* _What you are asked to do_:
Please give the listing underneath again, exactly as shown.

* _Provided material_:

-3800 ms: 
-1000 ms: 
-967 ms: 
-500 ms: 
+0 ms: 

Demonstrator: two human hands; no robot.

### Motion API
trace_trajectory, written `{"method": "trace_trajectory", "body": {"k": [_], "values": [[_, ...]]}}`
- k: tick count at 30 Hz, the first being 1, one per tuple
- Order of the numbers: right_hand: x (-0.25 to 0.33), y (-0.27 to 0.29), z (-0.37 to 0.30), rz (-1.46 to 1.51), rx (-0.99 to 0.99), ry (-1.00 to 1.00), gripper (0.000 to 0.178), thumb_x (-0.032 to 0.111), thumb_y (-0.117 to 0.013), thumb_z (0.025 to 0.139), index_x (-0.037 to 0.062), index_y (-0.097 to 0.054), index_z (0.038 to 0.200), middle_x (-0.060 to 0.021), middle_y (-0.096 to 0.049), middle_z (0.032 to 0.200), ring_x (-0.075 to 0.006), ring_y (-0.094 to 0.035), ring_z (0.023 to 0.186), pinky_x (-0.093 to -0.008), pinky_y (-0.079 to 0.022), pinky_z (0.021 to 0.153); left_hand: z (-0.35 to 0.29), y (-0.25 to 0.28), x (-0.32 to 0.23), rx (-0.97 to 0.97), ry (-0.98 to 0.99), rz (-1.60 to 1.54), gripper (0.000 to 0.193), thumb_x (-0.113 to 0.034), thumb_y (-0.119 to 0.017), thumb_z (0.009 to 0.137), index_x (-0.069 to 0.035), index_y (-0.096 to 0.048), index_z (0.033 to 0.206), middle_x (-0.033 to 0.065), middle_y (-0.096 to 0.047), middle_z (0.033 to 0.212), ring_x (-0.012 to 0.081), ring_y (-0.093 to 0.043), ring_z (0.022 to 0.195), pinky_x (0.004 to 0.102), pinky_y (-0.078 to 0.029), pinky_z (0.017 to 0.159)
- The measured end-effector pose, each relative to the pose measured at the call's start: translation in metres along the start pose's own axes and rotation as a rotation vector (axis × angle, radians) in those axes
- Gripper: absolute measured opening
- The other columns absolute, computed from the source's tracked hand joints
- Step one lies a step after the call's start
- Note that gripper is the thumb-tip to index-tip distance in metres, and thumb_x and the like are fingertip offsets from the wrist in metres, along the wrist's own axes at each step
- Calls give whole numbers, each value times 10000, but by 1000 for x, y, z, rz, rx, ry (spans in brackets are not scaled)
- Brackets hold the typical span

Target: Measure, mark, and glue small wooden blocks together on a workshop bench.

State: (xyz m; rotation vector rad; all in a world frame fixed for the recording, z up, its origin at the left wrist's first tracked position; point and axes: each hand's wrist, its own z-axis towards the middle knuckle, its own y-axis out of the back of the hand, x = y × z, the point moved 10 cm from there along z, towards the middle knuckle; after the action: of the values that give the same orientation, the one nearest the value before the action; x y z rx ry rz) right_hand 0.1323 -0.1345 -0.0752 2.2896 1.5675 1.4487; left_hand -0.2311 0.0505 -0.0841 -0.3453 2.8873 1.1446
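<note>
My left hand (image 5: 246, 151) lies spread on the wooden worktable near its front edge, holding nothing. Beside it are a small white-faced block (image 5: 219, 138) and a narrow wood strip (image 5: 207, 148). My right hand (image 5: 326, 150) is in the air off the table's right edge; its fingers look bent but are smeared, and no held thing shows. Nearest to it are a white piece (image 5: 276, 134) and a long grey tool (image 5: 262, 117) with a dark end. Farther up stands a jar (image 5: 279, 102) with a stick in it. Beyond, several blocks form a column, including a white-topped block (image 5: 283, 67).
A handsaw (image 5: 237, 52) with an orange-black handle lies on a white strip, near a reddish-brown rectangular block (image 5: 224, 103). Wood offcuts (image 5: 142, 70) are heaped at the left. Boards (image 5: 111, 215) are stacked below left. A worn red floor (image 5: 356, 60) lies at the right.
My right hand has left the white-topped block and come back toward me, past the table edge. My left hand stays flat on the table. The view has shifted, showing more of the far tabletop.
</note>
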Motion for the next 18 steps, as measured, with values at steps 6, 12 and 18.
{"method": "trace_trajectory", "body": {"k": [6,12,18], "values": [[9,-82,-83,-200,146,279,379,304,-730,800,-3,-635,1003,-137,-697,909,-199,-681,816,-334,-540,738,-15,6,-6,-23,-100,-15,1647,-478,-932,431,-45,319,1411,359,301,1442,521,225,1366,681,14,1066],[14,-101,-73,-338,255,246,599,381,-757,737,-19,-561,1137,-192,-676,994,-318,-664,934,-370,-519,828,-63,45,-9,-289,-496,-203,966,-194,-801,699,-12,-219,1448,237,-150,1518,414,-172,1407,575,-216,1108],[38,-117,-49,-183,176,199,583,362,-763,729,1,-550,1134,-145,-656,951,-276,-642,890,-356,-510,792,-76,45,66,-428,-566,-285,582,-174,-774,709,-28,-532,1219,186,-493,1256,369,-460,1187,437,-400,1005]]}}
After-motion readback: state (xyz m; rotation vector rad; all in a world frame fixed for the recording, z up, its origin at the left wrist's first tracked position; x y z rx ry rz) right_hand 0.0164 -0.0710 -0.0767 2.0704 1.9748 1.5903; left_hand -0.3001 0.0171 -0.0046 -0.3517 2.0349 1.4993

* _Response box_:
-3800 ms: 
-1000 ms: 
-967 ms: 
-500 ms: 
+0 ms: 

Demonstrator: two human hands; no robot.

### Motion API
trace_trajectory, written `{"method": "trace_trajectory", "body": {"k": [_], "values": [[_, ...]]}}`
- k: tick count at 30 Hz, the first being 1, one per tuple
- Order of the numbers: right_hand: x (-0.25 to 0.33), y (-0.27 to 0.29), z (-0.37 to 0.30), rz (-1.46 to 1.51), rx (-0.99 to 0.99), ry (-1.00 to 1.00), gripper (0.000 to 0.178), thumb_x (-0.032 to 0.111), thumb_y (-0.117 to 0.013), thumb_z (0.025 to 0.139), index_x (-0.037 to 0.062), index_y (-0.097 to 0.054), index_z (0.038 to 0.200), middle_x (-0.060 to 0.021), middle_y (-0.096 to 0.049), middle_z (0.032 to 0.200), ring_x (-0.075 to 0.006), ring_y (-0.094 to 0.035), ring_z (0.023 to 0.186), pinky_x (-0.093 to -0.008), pinky_y (-0.079 to 0.022), pinky_z (0.021 to 0.153); left_hand: z (-0.35 to 0.29), y (-0.25 to 0.28), x (-0.32 to 0.23), rx (-0.97 to 0.97), ry (-0.98 to 0.99), rz (-1.60 to 1.54), gripper (0.000 to 0.193), thumb_x (-0.113 to 0.034), thumb_y (-0.119 to 0.017), thumb_z (0.009 to 0.137), index_x (-0.069 to 0.035), index_y (-0.096 to 0.048), index_z (0.033 to 0.206), middle_x (-0.033 to 0.065), middle_y (-0.096 to 0.047), middle_z (0.033 to 0.212), ring_x (-0.012 to 0.081), ring_y (-0.093 to 0.043), ring_z (0.022 to 0.195), pinky_x (0.004 to 0.102), pinky_y (-0.078 to 0.029), pinky_z (0.017 to 0.159)
- The measured end-effector pose, each relative to the pose measured at the call's start: translation in metres along the start pose's own axes and rotation as a rotation vector (axis × angle, radians) in those axes
- Gripper: absolute measured opening
- The other columns absolute, computed from the source's tracked hand joints
- Step one lies a step after the call's start
- Note that gripper is the thumb-tip to index-tip distance in metres, and thumb_x and the like are fingertip offsets from the wrist in metres, along the wrist's own axes at each step
- Calls give whole numbers, each value times 10000, but by 1000 for x, y, z, rz, rx, ry (spans in brackets are not scaled)
- Brackets hold the typical span

Target: Measure, mark, and glue small wooden blocks together on a workshop bench.

State: (xyz m; rotation vector rad; all in a world frame fixed for the recording, z up, its origin at the left wrist's first tracked position; point and axes: each hand's wrist, its own z-axis towards the middle knuckle, its own y-axis out of the back of the hand, x = y × z, the point moved 10 cm from there along z, towards the middle knuckle; after the action: of the values that give the same orientation, the one nearest the value before the action; x y z rx ry rz) right_hand 0.1323 -0.1345 -0.0752 2.2896 1.5675 1.4487; left_hand -0.2311 0.0505 -0.0841 -0.3453 2.8873 1.1446
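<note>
My left hand (image 5: 246, 151) lies spread on the wooden worktable near its front edge, holding nothing. Beside it are a small white-faced block (image 5: 219, 138) and a narrow wood strip (image 5: 207, 148). My right hand (image 5: 326, 150) is in the air off the table's right edge; its fingers look bent but are smeared, and no held thing shows. Nearest to it are a white piece (image 5: 276, 134) and a long grey tool (image 5: 262, 117) with a dark end. Farther up stands a jar (image 5: 279, 102) with a stick in it. Beyond, several blocks form a column, including a white-topped block (image 5: 283, 67).
A handsaw (image 5: 237, 52) with an orange-black handle lies on a white strip, near a reddish-brown rectangular block (image 5: 224, 103). Wood offcuts (image 5: 142, 70) are heaped at the left. Boards (image 5: 111, 215) are stacked below left. A worn red floor (image 5: 356, 60) lies at the right.
My right hand has left the white-topped block and come back toward me, past the table edge. My left hand stays flat on the table. The view has shifted, showing more of the far tabletop.
</note>
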Motion for the next 18 steps, as measured, with values at steps 6, 12 and 18.
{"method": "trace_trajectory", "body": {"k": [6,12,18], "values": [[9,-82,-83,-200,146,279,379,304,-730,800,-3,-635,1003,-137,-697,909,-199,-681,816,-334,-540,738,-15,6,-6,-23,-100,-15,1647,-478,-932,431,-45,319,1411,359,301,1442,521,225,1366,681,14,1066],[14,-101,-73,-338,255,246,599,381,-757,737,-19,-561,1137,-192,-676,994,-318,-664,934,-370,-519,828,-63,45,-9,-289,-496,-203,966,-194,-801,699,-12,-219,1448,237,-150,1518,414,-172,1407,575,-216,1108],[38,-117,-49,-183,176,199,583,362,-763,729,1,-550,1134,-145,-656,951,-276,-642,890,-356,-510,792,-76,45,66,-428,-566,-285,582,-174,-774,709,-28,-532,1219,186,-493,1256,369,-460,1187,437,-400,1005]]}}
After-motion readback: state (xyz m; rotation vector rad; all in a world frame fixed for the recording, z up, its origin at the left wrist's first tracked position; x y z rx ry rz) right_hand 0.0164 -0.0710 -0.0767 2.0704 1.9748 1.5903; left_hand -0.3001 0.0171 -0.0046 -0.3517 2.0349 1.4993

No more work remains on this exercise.